I finish this overview with a thought from Edith Cobb directed towards the future of our society, the vision about tomorrow.

“Child fills in the distance between the self and the objects of desire with imagined forms. This psychological distance between self and universe and between self and progenitors is the locus in which the ecology of imagination in childhood has its origin.” (p.56)

It is important to maintain our unique individuality created in contacts with natural environments and not too lose ourselves in the specialized technocratic world of today. Mankind needs the creative imagination of our children more than ever.

2 thoughts on “Edith Cobb “The Ecology of Imagination in Childhood”

  1. Thank you for sharing this Evelin. Until you pointed her out to me, I had never heard of Edith Cobb. I am happy to discover her work. She is now on my ever-growing reading list.

    The first thing that stands out to me from reading this post is Cobb’s emphasis on “seeing”, how our visionary experiences tend to form patterns and maps in our thoughts establishing our connections to the world, to others and to ourselves. I often think of the word imagination in its aspect of “image-making”. This is crucial, I feel, to how we learn and it is often overlooked and sometimes even dismissed as irrelevant. This image-making faculty, this ability to imagine, is fully evident in children. Sadly, through conditioning and other means it can be stifled or repressed. When this happens it can be thought of as a type of “blinding”, a loss of inner-vision. Without imagination, the world turns bleak, it goes dark.

    I also feel that in this day and age many of the established institutions, including some in the field of education, tend to place too much emphasis on learning skills simply to make money, to enter a career, to be a “productive” citizen. The aspect of play is lost, the aspect of learning for the pure joy of learning is lost, the aspect of freeing the imagination is relegated to questions of “how will this make money?” or “what kind of product can you create with this idea?” or “who will invest in it?”.
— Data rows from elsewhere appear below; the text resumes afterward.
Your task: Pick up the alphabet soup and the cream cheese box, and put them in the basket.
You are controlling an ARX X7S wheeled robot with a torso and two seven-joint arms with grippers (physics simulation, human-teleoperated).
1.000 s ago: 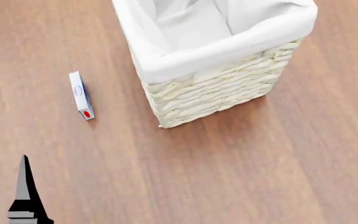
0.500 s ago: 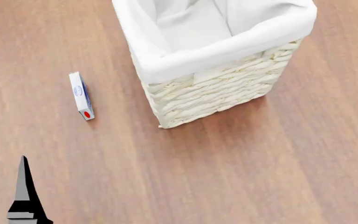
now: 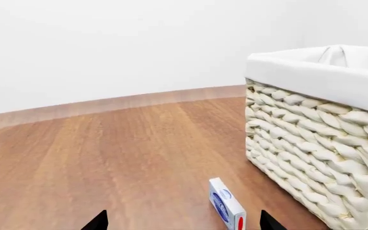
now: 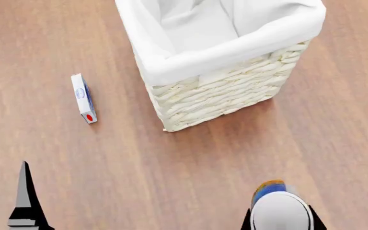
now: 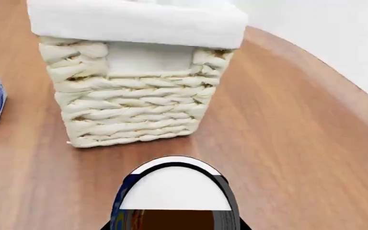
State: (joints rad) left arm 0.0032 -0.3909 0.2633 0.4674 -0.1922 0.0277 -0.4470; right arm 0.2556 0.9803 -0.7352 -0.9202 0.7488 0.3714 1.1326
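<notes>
The alphabet soup [image 4: 280, 208] is held upright in my right gripper [image 4: 280, 221] at the bottom right of the head view, its silvery top up and blue and orange label showing; the right wrist view shows the can [image 5: 174, 191] between dark fingers. The cream cheese box [image 4: 84, 97] lies on its edge on the wood floor, left of the basket [image 4: 222, 96]. My left gripper [image 3: 180, 224] is open, its two fingertips either side of the box [image 3: 227, 208], short of it. In the head view only one left finger [image 4: 24, 201] shows.
The wood floor [image 4: 171, 177] runs all round the basket. The basket's white liner [image 4: 197, 28] holds nothing that I can see. A white wall [image 3: 107, 48] stands beyond the floor's far edge. The basket's wicker side [image 5: 130, 103] faces the right wrist camera.
My right gripper with the alphabet soup has come up into the head view at the bottom right. The left finger, the box and the basket have not moved.
</notes>
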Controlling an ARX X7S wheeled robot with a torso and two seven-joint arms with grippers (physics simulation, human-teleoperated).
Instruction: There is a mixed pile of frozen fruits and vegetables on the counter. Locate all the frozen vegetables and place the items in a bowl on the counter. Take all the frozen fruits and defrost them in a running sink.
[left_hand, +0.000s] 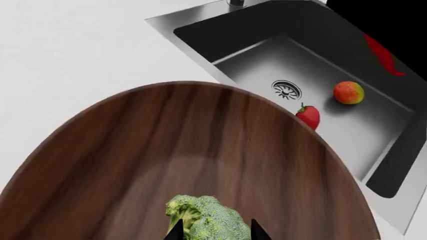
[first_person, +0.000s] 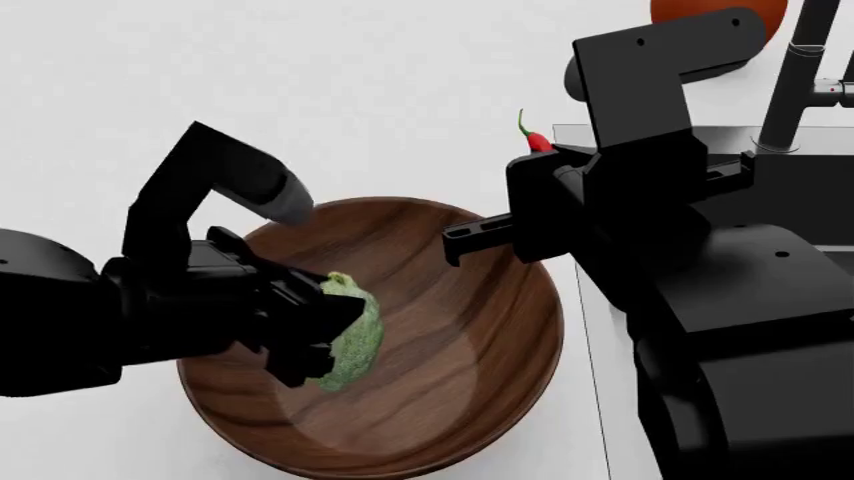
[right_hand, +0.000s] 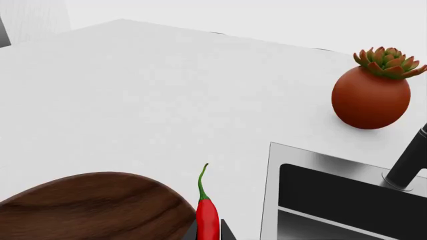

    We can learn from the children. They have a lot to offer us. And we need more thinkers like Cobb.

  2. I think I could immerse myself in Cobb’s appraisal of the world of childhood. I am so glad that you have brought her to my attention Evelin.

    It seems to me, as I read your final words that surely the world of childhood is not lost as we age? It might be stifled, subdued and be in hiding, but surely not completely lost.

    This can be in the reminiscence of either good or bad childhood experiences and conditionings, I suppose and may be revealed whenever the lid is taken off the formality of adulthood…it may be in drunkenness or deepest meditation, who knows what triggers a sudden connection to our childhood personalities and modes of being?

    I do have a concern of the need to understand everything, even intuition, as a kind of seeing? The visual world-view is dominant in so many undertakings…must we place touch and feel, taste and smell under its over-riding and hegemonic hold as a way of interpreting everything?

    I am an advocate of the ‘world-feel’ of primary cultures and I believe that part of being a child means one inhabits a primary space, but not necessarily an untouched space, for I do not disregard the spiritual journeys which are factored in by many cultures, and so a child may carry an inherited pre-formatting which then interacts with the space/time in which they experience their childhood.

    Extending the variety of possibilities in this way allows for an even more factorial approach to add to what Cobb is bringing and it would seem to me, the more factors, the merrier…we then have to try to understand them with more than our cognitively trained minds and open up to all aspects of the possibilities within us…including those of our inner child.